Thursday, December 6, 2018

Film review: Requiem for your dream or dream for your requiem?


Requiem for your dream or dream for your requiem?
 Addictions are the worst decided way to be content and spiritually happy. They have chosen this from amounts of mistakes. Something did fall apart and it will lead to more and more mournful moments of life.
The title, Requiem for a dream is especially fascinating by the deep meaning bracket of it. Here, we can think of 3 or 4 things. The requiem refers to a situation or situations where the death, the melancholic effects, sharp-edged eye contacts can meet. Dream is related to an inner position, where the consciousness is an existed creature.  The mixture of these two leads to a difficult and harshly determine of drugs, addictions, and a false, imaginative picture of happiness. In addition, this movie won’t be boring at all, if we’ve just checked the difficulty of the title.  The message and the representation of the movie is more than lifelike.
This movie is directed by Darren Aronofsky in the year of 2000. His works are really famous for unbelievably plain stories of simple persons daily habits, like here this well based assumption can passed here again.  The story contains 3 main characters, or even 4. There is a mother, who has been living alone since the death of her husband and the moving of her son. She has been feeling alone, while she is watching television programs all day long and her aims are just increasingly reach that startling point that she needs to be as fit as she can put on her red dress from the age of she was married at first. And her son is extremely addicted by drugs and her lover is also in the same situation. Their struggle for drugs plays a huge role in the story. These dreams are distorted and they won’t be successfully achieved.
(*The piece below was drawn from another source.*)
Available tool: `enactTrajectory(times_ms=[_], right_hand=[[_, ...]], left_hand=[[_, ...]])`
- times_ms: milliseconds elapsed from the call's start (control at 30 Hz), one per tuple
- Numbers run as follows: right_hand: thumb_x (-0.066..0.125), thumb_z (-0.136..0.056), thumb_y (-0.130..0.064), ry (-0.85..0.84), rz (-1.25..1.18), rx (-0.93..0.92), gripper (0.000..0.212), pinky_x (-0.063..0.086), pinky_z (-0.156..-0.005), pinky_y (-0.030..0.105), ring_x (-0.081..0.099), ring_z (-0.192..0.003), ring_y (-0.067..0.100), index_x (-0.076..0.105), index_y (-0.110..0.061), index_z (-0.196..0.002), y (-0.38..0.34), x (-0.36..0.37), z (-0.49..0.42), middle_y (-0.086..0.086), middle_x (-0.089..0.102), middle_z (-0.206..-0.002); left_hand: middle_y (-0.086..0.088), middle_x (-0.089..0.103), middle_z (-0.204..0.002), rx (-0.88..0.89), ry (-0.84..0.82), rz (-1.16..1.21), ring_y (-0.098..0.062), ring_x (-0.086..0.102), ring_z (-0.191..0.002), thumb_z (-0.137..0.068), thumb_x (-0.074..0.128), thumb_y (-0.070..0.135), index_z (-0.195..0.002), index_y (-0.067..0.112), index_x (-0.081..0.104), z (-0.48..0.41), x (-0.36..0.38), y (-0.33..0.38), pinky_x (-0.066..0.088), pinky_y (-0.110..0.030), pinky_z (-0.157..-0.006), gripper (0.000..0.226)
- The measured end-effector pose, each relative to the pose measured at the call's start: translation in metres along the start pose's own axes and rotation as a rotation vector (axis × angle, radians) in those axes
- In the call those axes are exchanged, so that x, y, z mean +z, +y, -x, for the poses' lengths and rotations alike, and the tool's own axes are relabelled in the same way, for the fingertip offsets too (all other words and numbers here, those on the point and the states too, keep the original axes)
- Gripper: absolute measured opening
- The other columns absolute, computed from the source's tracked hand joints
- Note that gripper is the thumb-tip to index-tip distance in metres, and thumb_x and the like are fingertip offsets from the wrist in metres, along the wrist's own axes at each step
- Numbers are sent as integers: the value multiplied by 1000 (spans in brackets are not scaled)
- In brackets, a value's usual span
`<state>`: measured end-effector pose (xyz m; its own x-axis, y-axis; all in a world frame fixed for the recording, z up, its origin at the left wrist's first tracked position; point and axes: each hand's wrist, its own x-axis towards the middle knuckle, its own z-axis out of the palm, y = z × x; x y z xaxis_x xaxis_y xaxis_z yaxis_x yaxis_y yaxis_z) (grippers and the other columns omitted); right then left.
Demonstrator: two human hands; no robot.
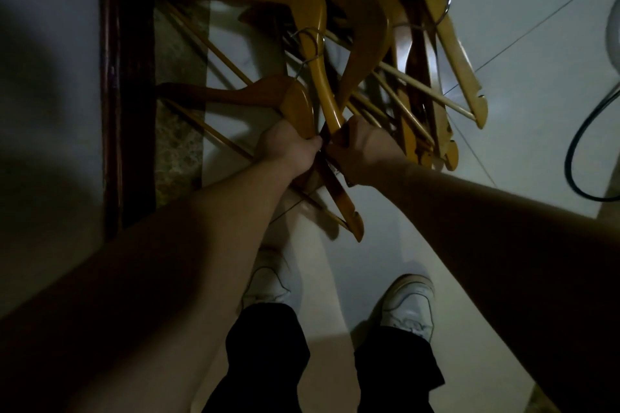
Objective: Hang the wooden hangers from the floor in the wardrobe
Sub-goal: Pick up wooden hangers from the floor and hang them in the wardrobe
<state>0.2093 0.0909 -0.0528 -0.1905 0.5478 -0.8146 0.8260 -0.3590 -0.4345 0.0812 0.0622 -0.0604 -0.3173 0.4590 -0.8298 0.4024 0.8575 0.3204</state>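
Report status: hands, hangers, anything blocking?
Left hand and right hand both gripping hangers at near end of floor pile. Hangers tangled, hooks interlocked. Black cable on floor, right side.

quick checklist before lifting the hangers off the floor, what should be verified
1. Left hand closed on hanger ends: ok.
2. Right hand closed on the same bundle: ok.
3. Pile of wooden hangers untangled: not ok, arms, bars and metal hooks cross each other.
4. How many hangers are actually gripped: cannot tell.
5. Black cable clear of the pile: ok, it lies apart on the right.
6. Shoes clear of the hangers: ok.
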Motion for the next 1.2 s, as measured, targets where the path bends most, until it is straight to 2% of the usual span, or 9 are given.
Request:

The struggles and battles can be seen on the faces of the actors. Darren Aronofsky playfully uses the setting of camera. In a lot of scenes the extreme close up is the most appearing one if we talk abput the shots. Living with the words of Aronofsky: I’ve just finished a shot-by-shot analysis of Hitchcocks The Birds at the Virgina Film Festival. Consequently, he does the same, in his creations some features are really detailed but some are just deleted. The importance is to plunge into a subjective state and then yanked back to objectivity with a splash of cold reality.

I recommend this movie for everyone who is fond of really shocking moments of mankind and who wants to feel really close to the thinking of each character and have a better chance to put this objective observation into the reality.